ASSIGNMENT:
Scan the listing below and copy every line holding "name".

*** STORED DATA

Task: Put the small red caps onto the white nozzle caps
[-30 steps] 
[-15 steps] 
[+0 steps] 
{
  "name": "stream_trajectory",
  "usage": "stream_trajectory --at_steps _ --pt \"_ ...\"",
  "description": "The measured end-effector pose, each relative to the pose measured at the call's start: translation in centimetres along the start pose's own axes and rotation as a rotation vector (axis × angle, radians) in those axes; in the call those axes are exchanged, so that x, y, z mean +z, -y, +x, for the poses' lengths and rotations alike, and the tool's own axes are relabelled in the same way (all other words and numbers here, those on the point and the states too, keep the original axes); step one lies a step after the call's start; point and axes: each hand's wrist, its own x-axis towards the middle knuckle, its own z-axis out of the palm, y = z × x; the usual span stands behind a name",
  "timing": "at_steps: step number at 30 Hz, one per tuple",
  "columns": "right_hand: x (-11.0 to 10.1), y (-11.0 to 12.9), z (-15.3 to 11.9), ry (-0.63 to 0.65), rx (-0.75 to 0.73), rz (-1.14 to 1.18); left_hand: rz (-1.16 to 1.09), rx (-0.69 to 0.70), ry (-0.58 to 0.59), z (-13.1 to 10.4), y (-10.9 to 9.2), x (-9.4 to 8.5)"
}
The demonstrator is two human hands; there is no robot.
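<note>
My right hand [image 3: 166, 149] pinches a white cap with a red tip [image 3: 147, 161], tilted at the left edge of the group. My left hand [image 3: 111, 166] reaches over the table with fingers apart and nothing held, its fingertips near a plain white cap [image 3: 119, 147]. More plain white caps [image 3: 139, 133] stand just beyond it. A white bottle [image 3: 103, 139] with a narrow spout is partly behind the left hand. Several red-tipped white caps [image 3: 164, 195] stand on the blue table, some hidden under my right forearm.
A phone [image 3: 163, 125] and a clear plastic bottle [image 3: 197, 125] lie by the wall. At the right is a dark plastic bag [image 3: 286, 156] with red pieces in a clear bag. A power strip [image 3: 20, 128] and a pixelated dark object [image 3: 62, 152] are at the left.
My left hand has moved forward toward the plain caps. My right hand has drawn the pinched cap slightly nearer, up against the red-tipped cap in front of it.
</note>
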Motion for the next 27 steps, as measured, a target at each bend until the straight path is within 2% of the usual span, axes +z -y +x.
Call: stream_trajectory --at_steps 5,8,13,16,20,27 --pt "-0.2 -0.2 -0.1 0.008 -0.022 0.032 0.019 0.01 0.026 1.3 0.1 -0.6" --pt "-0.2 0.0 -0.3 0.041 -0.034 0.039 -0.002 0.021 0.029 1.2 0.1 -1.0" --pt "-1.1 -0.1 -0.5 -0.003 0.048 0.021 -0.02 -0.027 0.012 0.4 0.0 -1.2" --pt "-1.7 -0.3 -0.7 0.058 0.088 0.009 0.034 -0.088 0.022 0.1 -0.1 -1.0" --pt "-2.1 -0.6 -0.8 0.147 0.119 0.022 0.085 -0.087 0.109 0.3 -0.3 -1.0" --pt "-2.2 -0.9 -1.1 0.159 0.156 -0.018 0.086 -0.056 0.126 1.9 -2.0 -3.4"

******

ANSWER FOR THE TASK:
  "name": "stream_trajectory",
  "description": "The measured end-effector pose, each relative to the pose measured at the call's start: translation in centimetres along the start pose's own axes and rotation as a rotation vector (axis × angle, radians) in those axes; in the call those axes are exchanged, so that x, y, z mean +z, -y, +x, for the poses' lengths and rotations alike, and the tool's own axes are relabelled in the same way (all other words and numbers here, those on the point and the states too, keep the original axes); step one lies a step after the call's start; point and axes: each hand's wrist, its own x-axis towards the middle knuckle, its own z-axis out of the palm, y = z × x; the usual span stands behind a name",

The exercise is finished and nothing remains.